#### [Your goal]
Gather the lines below that include the string "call", copying each in full.
═══
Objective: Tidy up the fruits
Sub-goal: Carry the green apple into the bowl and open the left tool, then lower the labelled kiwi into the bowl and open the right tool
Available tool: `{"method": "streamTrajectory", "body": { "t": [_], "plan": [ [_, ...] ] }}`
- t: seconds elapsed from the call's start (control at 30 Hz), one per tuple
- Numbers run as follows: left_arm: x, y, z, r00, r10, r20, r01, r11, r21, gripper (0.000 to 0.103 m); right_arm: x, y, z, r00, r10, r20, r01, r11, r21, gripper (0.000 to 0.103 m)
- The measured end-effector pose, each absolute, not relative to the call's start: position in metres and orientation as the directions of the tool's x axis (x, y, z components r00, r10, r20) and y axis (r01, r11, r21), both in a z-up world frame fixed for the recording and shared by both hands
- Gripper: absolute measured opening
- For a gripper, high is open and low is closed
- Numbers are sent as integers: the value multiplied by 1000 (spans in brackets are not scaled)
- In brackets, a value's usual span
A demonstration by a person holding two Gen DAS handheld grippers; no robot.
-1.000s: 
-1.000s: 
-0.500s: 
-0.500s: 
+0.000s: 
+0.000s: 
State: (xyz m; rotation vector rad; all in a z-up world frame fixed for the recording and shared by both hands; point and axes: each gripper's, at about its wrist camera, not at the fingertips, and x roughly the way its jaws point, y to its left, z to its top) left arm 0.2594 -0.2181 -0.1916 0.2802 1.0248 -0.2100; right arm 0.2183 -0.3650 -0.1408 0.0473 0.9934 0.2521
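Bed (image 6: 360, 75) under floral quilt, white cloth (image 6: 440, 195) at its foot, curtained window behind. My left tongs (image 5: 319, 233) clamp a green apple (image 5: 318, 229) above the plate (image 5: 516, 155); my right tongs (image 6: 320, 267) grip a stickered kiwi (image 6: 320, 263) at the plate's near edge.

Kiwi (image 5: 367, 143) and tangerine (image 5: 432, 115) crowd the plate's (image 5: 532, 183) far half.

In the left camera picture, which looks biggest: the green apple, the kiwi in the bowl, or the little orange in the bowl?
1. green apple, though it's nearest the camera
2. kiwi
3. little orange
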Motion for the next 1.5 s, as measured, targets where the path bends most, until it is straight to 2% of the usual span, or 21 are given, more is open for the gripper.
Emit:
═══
#### [Response]
- t: seconds elapsed from the call's start (control at 30 Hz), one per tuple
- The measured end-effector pose, each absolute, not relative to the call's start: position in metres and orientation as the directions of the tool's x axis (x, y, z components r00, r10, r20) and y axis (r01, r11, r21), both in a z-up world frame fixed for the recording and shared by both hands

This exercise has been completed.